By David J. Kuter, MD, DPhil, Harvard Medical School;Massachusetts General Hospital Cancer Center

Doctors first take a person's medical history (ask about symptoms—see Symptoms of Blood Disorders—occupational or other exposures, and family information). Then they do a physical examination. The findings from the history and physical examination help doctors decide what tests may be needed (see Laboratory Tests for Blood Disorders).

Medical History

Doctors may suspect a blood disorder based on a vast number of possible symptoms. In addition, certain factors in a person's medical history indicate that the person is at risk. Some examples include the following:

  • A blood disorder in a member of the person's family

  • Another disorder (such as kidney or liver disease or diabetes) that can cause a blood disorder

  • A person's ethnicity or race (for example, sickle cell disease occurs mainly in blacks)

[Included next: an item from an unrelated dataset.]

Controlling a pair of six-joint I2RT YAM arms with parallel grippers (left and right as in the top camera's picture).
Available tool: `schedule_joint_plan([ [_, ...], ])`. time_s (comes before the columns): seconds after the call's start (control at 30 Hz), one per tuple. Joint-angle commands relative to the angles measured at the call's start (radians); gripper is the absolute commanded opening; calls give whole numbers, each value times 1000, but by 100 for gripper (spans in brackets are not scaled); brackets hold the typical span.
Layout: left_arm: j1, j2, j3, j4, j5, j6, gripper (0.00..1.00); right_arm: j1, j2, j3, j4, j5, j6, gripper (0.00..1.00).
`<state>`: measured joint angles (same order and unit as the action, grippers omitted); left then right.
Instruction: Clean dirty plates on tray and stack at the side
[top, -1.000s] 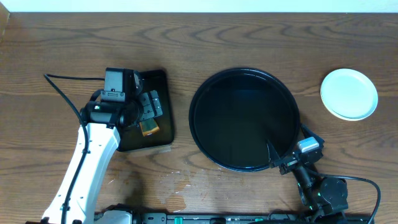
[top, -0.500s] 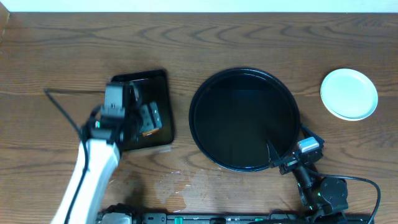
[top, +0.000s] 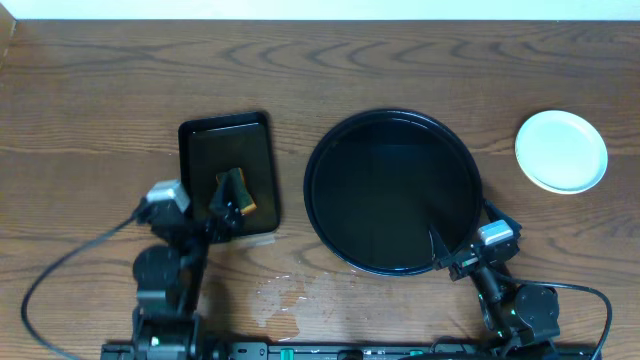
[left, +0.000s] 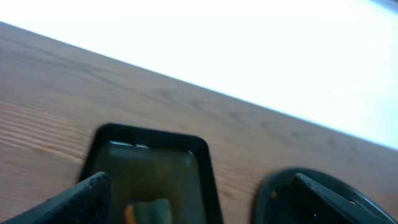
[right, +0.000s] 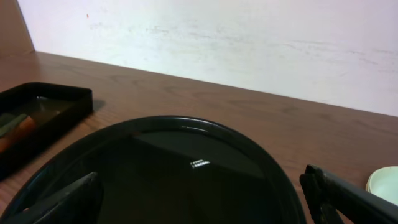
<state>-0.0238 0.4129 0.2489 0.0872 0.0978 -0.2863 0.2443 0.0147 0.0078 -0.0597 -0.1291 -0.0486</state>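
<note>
The large round black tray (top: 392, 190) sits mid-table with nothing on it; it also shows in the right wrist view (right: 186, 168) and the left wrist view (left: 280, 190). Pale white plates (top: 561, 150) lie off the tray at the far right, looking like one disc from above; an edge shows in the right wrist view (right: 385, 180). My left gripper (top: 222, 218) (left: 205, 208) is open and empty at the front edge of the small rectangular tray. My right gripper (top: 465, 232) (right: 205, 202) is open and empty at the round tray's front right rim.
A small rectangular black tray (top: 200, 140) stands left of the round tray, with a green and orange sponge (top: 236, 192) lying in it. The sponge also shows in the left wrist view (left: 149, 211). Water drops (top: 290, 290) lie on the wood near the front.
My left arm has pulled back from over the rectangular tray to the table's front edge. The sponge now lies uncovered in that tray. The right arm has not moved.
</note>
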Motion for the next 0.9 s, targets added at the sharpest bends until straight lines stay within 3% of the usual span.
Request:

  • Use of a drug that may cause bleeding (such as aspirin, nonsteroidal anti-inflammatory drugs, or warfarin)

  • Exposures (for example, an occupational exposure) to a chemical that could cause bleeding or damage the bone marrow

Physical Examination

During the physical examination, doctors look for specific physical findings that can be related to a blood disorder.

  • They examine the skin and mucous membranes (such as the inner surface of the eyelids or the mouth), looking for paleness, abnormal blood vessels (telangiectasias), bruises, small red or purple spots, or red rashes.

  • They feel the neck, underarm, and groin areas for enlargement of lymph nodes.

  • They examine the joints to see if they are tender or swollen.

  • They examine the abdomen, feeling for enlargement of the spleen or liver.

  • They do a rectal examination to check the stool for blood.

The findings from the history and physical examination help doctors decide what tests may be needed (see Laboratory Tests for Blood Disorders).